1. Voodoo is intensely syncretistic. It absorbs almost every spiritual belief it encounters and transforms the original into an aspect of its comprehensive worldview.
2. Consequently Voodoo has no fixed doctrine or dogma. It’s expression in prayer and ritual may vary greatly and yet still be recognisable for what it is.
3. This absence of fixed doctrine is accompanied by an interesting association between symbolic ritual and physical causality; or, if one prefers, between the psychological and the material.
4. While it is without doctrine, Voodoo maintains itself through tradition. Its West African origins are evident in its vocabulary, ritual, and spiritual cosmology.
5. In Voodoo, while spirits of various sorts exist and affect daily life through their presence in material things or events, these things or events are not the spirits themselves.
6. Neither do various ritual prayers and actions cause the presence of spirits. Spirits are merely invited, often begged, to participate in human activities. It is a mistake to term ritual aspects of Voodoo ‘magic.’ They are the equivalent of what can be called psychic or spiritual therapy: “... the human form is by no means just an empty vessel for the gods. Rather it is the critical and single locus where a number of sacred forces may converge, and within the overall vodoun quest for unity it is the fulcrum upon which harmony and balance may be finally achieved.”
7. There are no moral absolutes in Voodoo. Good shades into Evil. In fact Good and Evil often inhabit the same situation in a sort of Zen condition. Davis quotes one of his sources: “Good and Evil are the same; but do not confuse them.”

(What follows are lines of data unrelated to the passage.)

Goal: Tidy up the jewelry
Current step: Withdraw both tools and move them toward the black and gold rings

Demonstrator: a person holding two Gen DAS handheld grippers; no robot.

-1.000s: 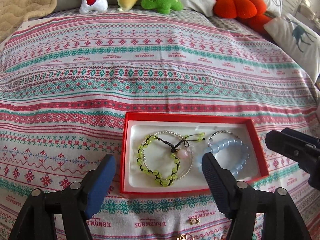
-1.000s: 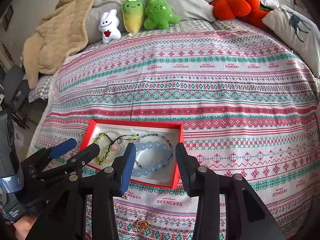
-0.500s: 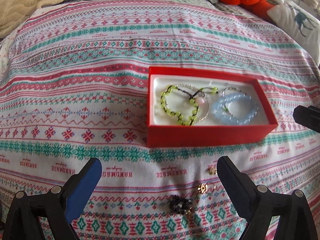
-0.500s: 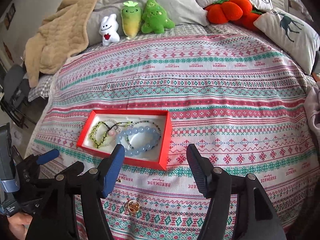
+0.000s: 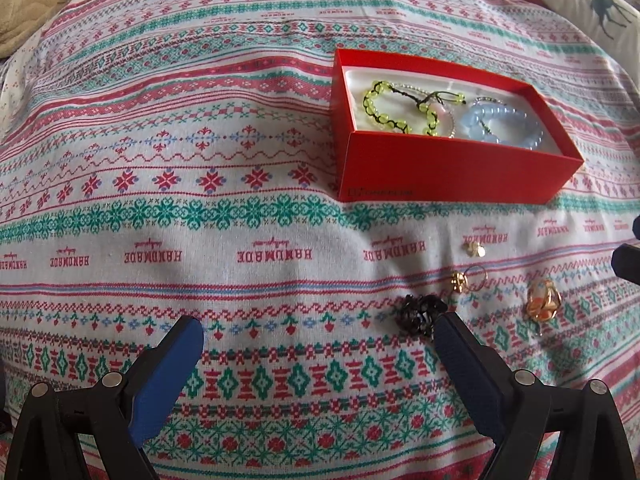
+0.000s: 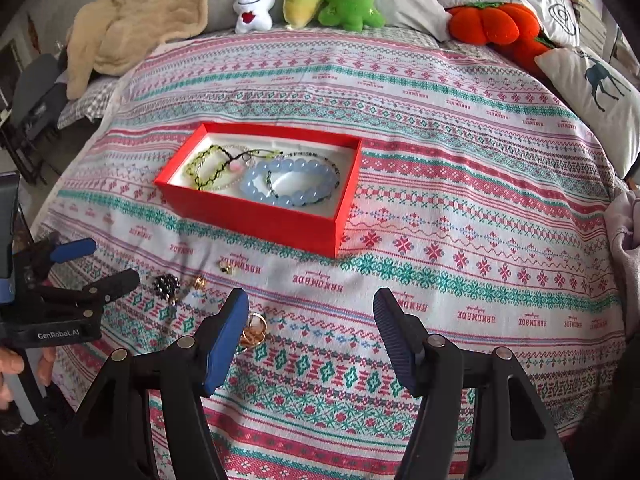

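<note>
A red box [image 5: 448,168] [image 6: 256,216] on the bedspread holds a green bead bracelet [image 5: 384,108] [image 6: 204,168] and a blue bead bracelet [image 5: 500,124] [image 6: 288,184]. In front of it lie loose pieces: a black beaded item [image 5: 420,314] [image 6: 166,284], small gold earrings [image 5: 474,249] [image 5: 460,282] [image 6: 225,267], and a gold-orange ring [image 5: 542,300] [image 6: 254,330]. My left gripper [image 5: 318,350] [image 6: 108,264] is open and empty; its right finger touches or nearly touches the black item. My right gripper [image 6: 312,332] is open and empty, its left finger beside the ring.
Plush toys [image 6: 308,0], an orange pumpkin cushion [image 6: 496,24], a deer pillow [image 6: 596,88] and a beige blanket [image 6: 132,20] lie at the bed's far end. The bed's left edge [image 6: 52,208] drops off near my left gripper.
Both grippers have drawn back from the red box toward the bed's near edge, and both have opened wider. The loose jewelry in front of the box has come into view.
</note>
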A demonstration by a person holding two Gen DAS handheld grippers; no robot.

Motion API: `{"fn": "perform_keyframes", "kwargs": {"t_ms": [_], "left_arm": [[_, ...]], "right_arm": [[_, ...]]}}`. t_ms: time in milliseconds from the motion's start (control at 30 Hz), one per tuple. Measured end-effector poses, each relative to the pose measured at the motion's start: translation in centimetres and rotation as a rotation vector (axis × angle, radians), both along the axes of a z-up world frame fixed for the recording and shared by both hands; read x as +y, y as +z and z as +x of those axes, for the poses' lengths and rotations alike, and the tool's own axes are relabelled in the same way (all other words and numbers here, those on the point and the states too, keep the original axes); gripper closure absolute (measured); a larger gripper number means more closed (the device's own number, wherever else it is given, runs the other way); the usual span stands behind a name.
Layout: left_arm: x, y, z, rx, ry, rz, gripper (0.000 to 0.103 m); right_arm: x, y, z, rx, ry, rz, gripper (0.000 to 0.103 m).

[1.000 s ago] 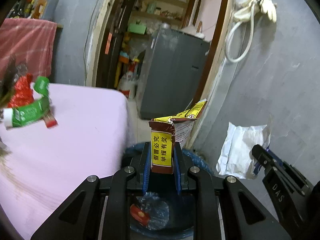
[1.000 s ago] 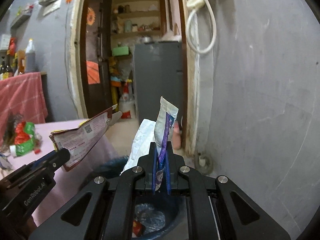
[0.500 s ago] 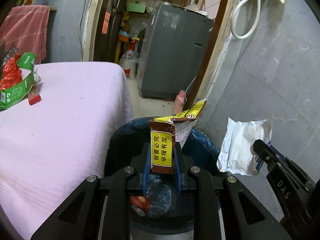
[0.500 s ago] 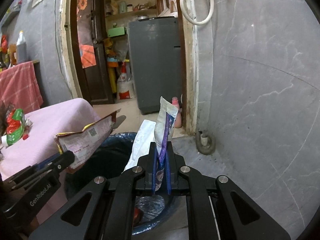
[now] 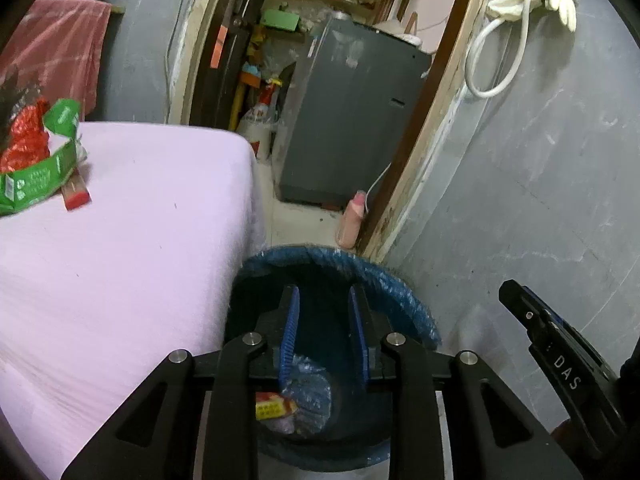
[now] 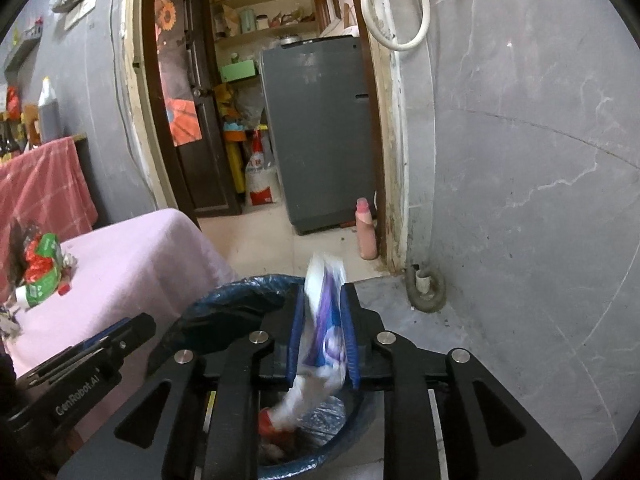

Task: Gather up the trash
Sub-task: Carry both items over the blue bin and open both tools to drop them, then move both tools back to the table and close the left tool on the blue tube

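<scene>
Both grippers hang over the blue-lined trash bin (image 5: 340, 264). The left gripper (image 5: 325, 336) has just been opening, with nothing between its jaws. The right gripper (image 6: 323, 334) has just been opening too, and its white and purple wrapper (image 6: 325, 320) is slipping down into the bin. This is the dropping step. Next, I think, both go to the pink table (image 5: 132, 240) beside the bin for the green and red wrappers (image 5: 36, 160).
</scene>
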State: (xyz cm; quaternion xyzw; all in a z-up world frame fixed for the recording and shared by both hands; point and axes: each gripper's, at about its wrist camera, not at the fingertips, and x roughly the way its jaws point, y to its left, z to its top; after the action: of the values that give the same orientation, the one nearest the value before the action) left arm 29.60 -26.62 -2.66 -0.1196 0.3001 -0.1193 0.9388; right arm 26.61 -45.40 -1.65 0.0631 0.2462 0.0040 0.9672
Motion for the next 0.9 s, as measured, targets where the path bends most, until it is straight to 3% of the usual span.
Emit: {"fn": "perform_keyframes", "kwargs": {"t_ms": [333,400,567,667,733,800,900], "left_arm": [[2.8,4.3,-2.1,-0.147,0.027,0.016,0.061],[3.4,5.0,-2.6,-0.166,0.036,0.023,0.055],[5.2,6.7,-3.6,-0.205,0.056,0.038,0.039],[6.6,7.5,-4.4,-0.228,0.065,0.034,0.026],[7.6,8.1,-5.1,-0.245,0.071,0.046,0.024],[8.3,8.5,-5.6,-0.249,0.082,0.055,0.008],[9.9,9.2,-6.9,-0.284,0.103,0.044,0.005]], "right_arm": [[0.9,3.6,-1.8,-0.119,0.016,0.002,0.074],[1.3,4.4,-2.5,-0.156,0.023,0.011,0.055],[2.5,6.6,-3.5,-0.220,0.043,0.026,0.048],[3.2,7.5,-4.2,-0.255,0.050,0.036,0.031],[3.7,8.0,-4.7,-0.275,0.058,0.046,0.023],[4.3,8.4,-5.1,-0.284,0.065,0.054,0.017],[5.0,8.6,-5.9,-0.299,0.070,0.068,0.005]]}}
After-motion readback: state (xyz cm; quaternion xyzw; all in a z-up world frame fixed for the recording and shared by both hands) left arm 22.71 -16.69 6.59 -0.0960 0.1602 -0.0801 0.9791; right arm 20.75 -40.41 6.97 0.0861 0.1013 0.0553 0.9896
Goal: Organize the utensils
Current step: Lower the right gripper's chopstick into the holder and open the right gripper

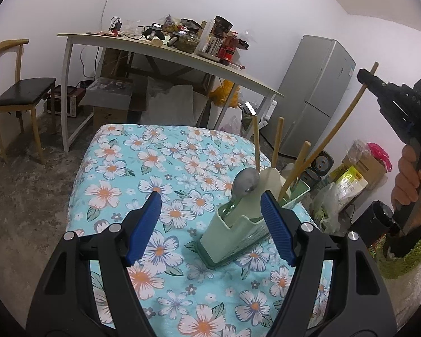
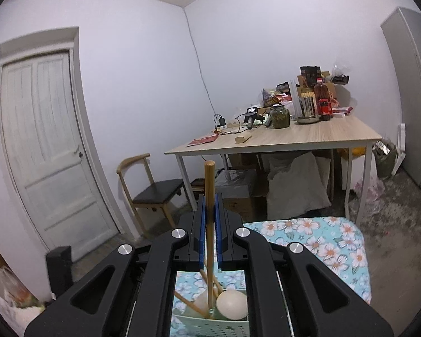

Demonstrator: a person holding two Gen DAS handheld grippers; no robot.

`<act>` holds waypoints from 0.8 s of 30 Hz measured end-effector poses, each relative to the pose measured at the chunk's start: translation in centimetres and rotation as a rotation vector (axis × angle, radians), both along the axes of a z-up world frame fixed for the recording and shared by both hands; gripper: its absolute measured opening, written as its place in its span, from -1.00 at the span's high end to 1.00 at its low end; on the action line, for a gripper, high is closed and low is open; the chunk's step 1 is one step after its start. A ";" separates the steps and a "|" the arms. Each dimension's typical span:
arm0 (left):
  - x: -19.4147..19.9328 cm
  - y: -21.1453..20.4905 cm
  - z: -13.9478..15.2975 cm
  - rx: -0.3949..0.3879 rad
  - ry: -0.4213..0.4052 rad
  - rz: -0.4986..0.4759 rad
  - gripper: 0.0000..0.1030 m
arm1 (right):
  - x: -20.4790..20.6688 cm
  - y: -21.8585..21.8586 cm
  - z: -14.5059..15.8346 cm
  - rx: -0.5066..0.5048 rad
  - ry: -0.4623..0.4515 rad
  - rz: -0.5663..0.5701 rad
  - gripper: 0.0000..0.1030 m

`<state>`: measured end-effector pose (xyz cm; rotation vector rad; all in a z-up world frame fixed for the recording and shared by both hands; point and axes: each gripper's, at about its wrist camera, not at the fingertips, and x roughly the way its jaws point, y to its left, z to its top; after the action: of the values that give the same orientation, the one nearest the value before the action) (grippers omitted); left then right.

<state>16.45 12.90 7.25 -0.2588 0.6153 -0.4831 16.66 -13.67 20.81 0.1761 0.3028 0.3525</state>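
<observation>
1. Your left tongs [image 1: 210, 224] are spread wide with nothing between the blue pads [image 1: 144, 226]. They hover low over the floral cloth [image 1: 143, 168] that covers the near table.
2. The pale green utensil holder [image 1: 233, 233] stands upright on that cloth, near its right edge and just inside the right pad of the left tongs.
3. Contents of the holder: a grey spoon [image 1: 245, 184] and a cream spoon [image 1: 268, 185], bowls up, plus several wooden chopsticks [image 1: 278, 141] leaning at different angles.
4. Your right tongs [image 2: 210, 216] are clamped on one wooden chopstick [image 2: 209, 224]. In the left wrist view this is the long chopstick slanting up to the right from the holder.
5. Right wrist view: the gripped chopstick runs almost vertically between the pads, its top end standing above them. Its lower end sits down among the other utensils in the holder [image 2: 210, 324].
6. Your right hand [image 1: 412, 177] shows at the right edge of the left wrist view, wrapped round the tool handle.
7. Far side of the room: a wooden table [image 2: 294, 137] loaded with jars and boxes, a chair [image 2: 151, 191], a white door [image 2: 45, 146], a grey fridge [image 1: 317, 95].
</observation>
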 end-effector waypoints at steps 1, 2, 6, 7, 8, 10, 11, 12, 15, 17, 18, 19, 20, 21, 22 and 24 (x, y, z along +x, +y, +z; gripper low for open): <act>0.0 0.0 0.0 0.000 0.000 0.000 -0.35 | 0.2 0.4 -0.1 -0.023 -0.004 -0.001 0.88; 0.0 0.0 0.0 0.001 -0.001 -0.001 -0.35 | 0.3 0.7 -0.2 -0.040 -0.006 0.001 0.88; 0.0 0.1 0.0 0.001 -0.001 -0.002 -0.35 | 0.9 2.4 -1.0 -0.112 -0.002 0.028 0.88; 0.0 0.1 0.0 0.001 -0.002 -0.002 -0.35 | 1.0 3.0 -1.4 -0.141 0.001 0.039 0.88; 0.0 0.0 0.0 0.001 -0.002 -0.001 -0.35 | 1.1 3.5 -1.7 -0.163 0.004 0.046 0.88; 0.1 0.1 0.0 0.001 -0.002 -0.001 -0.35 | 1.2 4.4 -2.5 -0.205 0.014 0.063 0.88; 0.1 0.1 0.0 0.001 -0.003 -0.002 -0.35 | 1.2 4.8 -2.8 -0.225 0.020 0.069 0.88; 0.0 0.1 0.0 0.001 -0.003 -0.002 -0.35 | 1.2 5.1 -3.2 -0.241 0.027 0.072 0.88; 0.0 -0.1 0.0 0.003 -0.005 -0.006 -0.35 | 1.5 5.8 -4.4 -0.271 0.075 0.101 0.88; -0.1 -0.2 0.0 0.002 -0.004 -0.008 -0.35 | 1.8 5.8 -5.0 -0.275 0.107 0.113 0.83; -0.1 -0.2 0.0 0.002 -0.005 -0.010 -0.35 | 2.0 5.8 -5.2 -0.273 0.124 0.114 0.79; -0.2 -0.3 0.1 0.002 -0.005 -0.010 -0.35 | 2.1 5.6 -5.4 -0.265 0.136 0.111 0.61; -0.3 -0.4 0.1 0.003 -0.005 -0.011 -0.35 | 2.0 5.4 -5.4 -0.252 0.140 0.110 0.39; -0.4 -0.4 0.1 0.003 -0.005 -0.012 -0.35 | 1.8 5.0 -5.3 -0.231 0.139 0.111 0.31; -0.4 -0.5 0.1 0.003 -0.006 -0.013 -0.35 | 1.8 4.8 -5.2 -0.219 0.138 0.111 0.24; -0.5 -0.5 0.2 0.005 -0.008 -0.014 -0.35 | 1.4 4.0 -5.0 -0.184 0.136 0.106 0.17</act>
<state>15.93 12.39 7.41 -0.2481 0.6111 -0.4958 18.07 -9.68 15.84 0.0029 0.4776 0.4161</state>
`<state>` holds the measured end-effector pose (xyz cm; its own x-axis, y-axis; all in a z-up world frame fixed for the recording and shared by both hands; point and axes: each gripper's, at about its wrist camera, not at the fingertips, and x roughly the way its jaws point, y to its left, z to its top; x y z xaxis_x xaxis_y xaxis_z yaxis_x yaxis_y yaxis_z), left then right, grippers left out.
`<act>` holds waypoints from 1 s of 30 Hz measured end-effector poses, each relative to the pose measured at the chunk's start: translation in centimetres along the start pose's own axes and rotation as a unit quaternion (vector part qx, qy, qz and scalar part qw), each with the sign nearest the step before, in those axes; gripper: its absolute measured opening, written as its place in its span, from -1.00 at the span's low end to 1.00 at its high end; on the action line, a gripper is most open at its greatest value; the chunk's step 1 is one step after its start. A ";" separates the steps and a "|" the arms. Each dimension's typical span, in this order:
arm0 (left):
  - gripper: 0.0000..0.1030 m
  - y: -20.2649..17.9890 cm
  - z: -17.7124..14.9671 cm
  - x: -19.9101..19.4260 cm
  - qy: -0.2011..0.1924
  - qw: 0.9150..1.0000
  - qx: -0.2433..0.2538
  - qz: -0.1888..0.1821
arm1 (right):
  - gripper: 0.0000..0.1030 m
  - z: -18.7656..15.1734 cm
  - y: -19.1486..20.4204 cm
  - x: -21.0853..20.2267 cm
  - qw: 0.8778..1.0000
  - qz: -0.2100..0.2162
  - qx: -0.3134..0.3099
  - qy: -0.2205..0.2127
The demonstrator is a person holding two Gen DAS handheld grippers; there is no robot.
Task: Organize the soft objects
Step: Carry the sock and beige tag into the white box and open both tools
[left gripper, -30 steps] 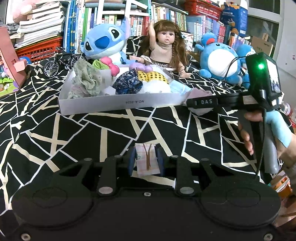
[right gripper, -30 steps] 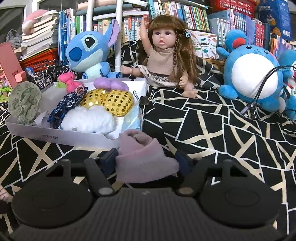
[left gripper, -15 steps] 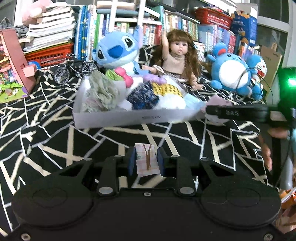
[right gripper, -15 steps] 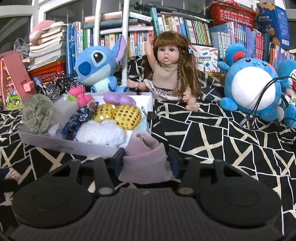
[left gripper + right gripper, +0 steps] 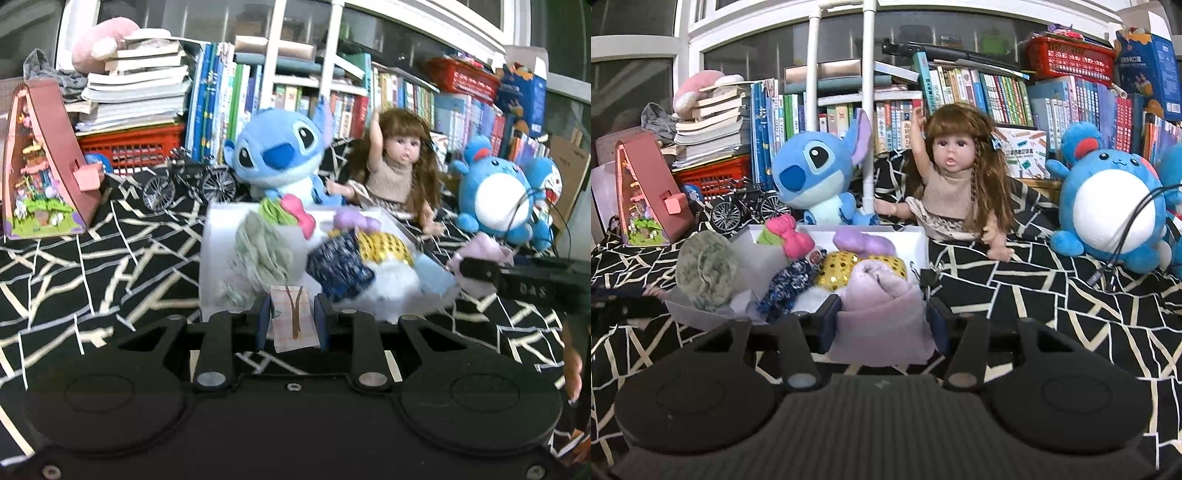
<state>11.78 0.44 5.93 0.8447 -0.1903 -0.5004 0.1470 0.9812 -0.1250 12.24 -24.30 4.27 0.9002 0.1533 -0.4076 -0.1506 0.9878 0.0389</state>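
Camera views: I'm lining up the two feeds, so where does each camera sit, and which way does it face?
Left wrist: on the left gripper, facing the white box and shelves; own fingers pinch a small patterned packet; the right gripper shows.
Right wrist: on the right gripper, facing likewise; fingers clamp a lilac cloth.
Shared: box, blue plush, doll.

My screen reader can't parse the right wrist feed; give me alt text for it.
The right gripper grips a rolled lilac cloth in front of a white tray of soft items on a black patterned cloth. Behind sit a blue plush, a doll and bookshelves.
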 end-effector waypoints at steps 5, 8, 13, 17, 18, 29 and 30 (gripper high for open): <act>-0.53 0.9 1.9 0.9 -0.008 1.000 -0.012 -0.003 | 0.06 0.9 0.6 0.2 1.000 0.005 0.000 -0.005; -0.53 1.2 2.7 1.3 -0.015 1.000 -0.013 -0.001 | 0.06 1.3 0.9 0.4 1.000 0.008 -0.001 -0.009; -0.53 2.2 4.6 2.1 -0.025 0.999 -0.035 -0.014 | 0.06 2.2 1.2 0.8 1.000 0.015 0.005 -0.012; -0.53 2.8 5.9 2.9 -0.032 0.999 -0.039 -0.018 | 0.06 3.0 1.3 1.2 1.000 0.018 0.010 -0.015; -0.53 2.9 6.1 3.1 -0.031 0.998 -0.041 -0.021 | 0.06 3.1 1.3 1.3 1.000 0.019 0.011 -0.014; -0.53 4.4 8.9 6.5 -0.011 0.997 -0.071 -0.019 | 0.06 5.9 2.0 3.1 0.999 0.038 0.026 -0.010; -0.53 4.5 9.2 6.9 -0.010 0.997 -0.075 -0.018 | 0.06 6.4 2.1 3.5 0.999 0.042 0.028 -0.009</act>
<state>23.06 3.87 9.80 0.8508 -0.2221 -0.4763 0.0990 0.9578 -0.2698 17.67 -21.47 8.73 0.8931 0.2352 -0.3834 -0.2026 0.9714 0.1240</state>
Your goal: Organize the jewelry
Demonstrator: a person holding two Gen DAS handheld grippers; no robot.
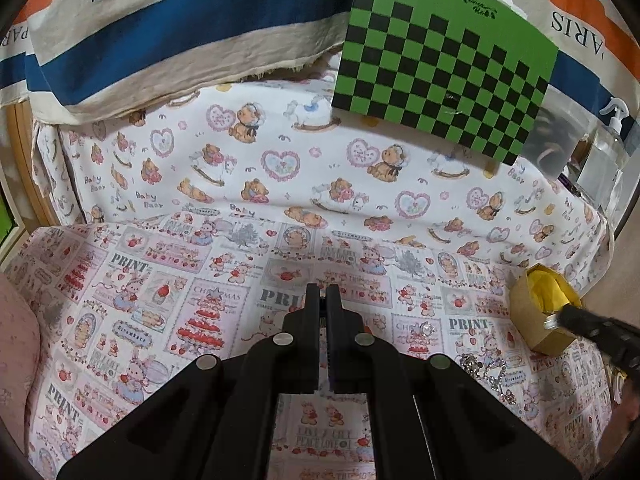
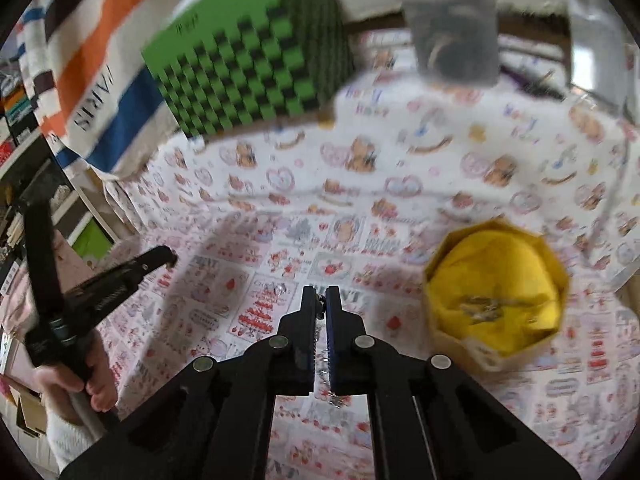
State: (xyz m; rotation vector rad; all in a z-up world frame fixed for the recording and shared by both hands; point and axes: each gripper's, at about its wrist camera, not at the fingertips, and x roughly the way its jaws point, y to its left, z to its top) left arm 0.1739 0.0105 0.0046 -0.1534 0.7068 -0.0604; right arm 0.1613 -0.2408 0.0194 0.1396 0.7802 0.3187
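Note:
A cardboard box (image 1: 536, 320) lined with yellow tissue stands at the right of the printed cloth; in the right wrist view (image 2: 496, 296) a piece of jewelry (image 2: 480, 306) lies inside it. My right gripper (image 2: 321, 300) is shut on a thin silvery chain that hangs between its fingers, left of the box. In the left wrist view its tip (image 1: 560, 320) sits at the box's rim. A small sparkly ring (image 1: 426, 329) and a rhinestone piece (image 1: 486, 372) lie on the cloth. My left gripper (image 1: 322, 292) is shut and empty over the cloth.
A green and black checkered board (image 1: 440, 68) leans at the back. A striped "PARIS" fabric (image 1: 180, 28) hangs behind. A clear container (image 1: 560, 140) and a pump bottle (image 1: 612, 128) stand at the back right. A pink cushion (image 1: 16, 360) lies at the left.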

8. While Good and Evil cohabit in Voodoo, there is nevertheless Justice. Before anyone is punished or condemned, correct procedure must be followed. This involves listening to those who are aggrieved as well as to those who are more sympathetic, and only then forming a consensus on guilt.
9. Despite its pervasiveness in Haiti, Voodoo is not an established religion. It has no clerical hierarchy, no fixed structure whatsoever. And although it has been infiltrated from time to time by governmental elements (like the Ton Ton Macoute), it remains an independent force in Haitian society.
No wonder the that other religions find Voodoo so disturbing. It defies all the presumptions of ‘global religions.’ It is democratic, decentralised, non-coercive, therapeutic, respectful of dissent, and able to exist without state support. A real marriage of heaven and hell.
————————
*Some of Davis’s historical material is astoundingly revealing. For example, in the ten years prior to the Haitian Revolution in 1793, over 400,000 Africans were imported into the country. These were part of the 5 million Africans brought to the Caribbean (The entire population of The United States was 2.5 million at the time of the American Revolution). A white population of less than 10% of this number drove the most successful colonial enterprise on the planet, accounting for economic activity greater than that of the whole of the newly formed United States.
The Haitian Revolution also had profound effects for the future of the young United States. Napoleon had dispatched two armies, totalling in excess of 40,000 troops, to reinforce French settlements along the entire Mississippi valley. He also ordered them to mop up the continuing mess in Haiti. Both armies were destroyed in Haiti and never arrived in New Orleans. In a pivot to Plan B, Napoleon agreed the Louisiana Purchase with the Jefferson administration. One can only speculate what the inhibition to American migration would have meant to the entire West if the Haitians had been subdued.
Wade Davis has written an entertaining, at times profound, tale of his research into the zombi-phenomenon in Haiti. As an ethnobiologist, he has sympathetically brought together the country’s history and sociology, conventional medicine and pharmacology, religious ritual, and his own personal experience in a nail-biting narrative. Your typical swashbuckling hero has nothing on Davis - except perhaps a little self-effacement.*
What I find most compelling about The Serpent and the Rainbow, though, is Wade’s appreciation for the theological import of the uniquely Haitian way of life signified by Voodoo. That Voodoo is a religion is often challenged by other religions originating outside of Haiti, especially, for historical reasons, Christianity. But despite objections, it is clear that Voodoo has not only a central spiritual purpose but also a rather sophisticated theological structure. I’ll try to enumerate my reasons for this conclusion based on Davis’s observations.
1. Voodoo is intensely syncretistic. It absorbs almost every spiritual belief it encounters and transforms the original into an aspect of its comprehensive worldview.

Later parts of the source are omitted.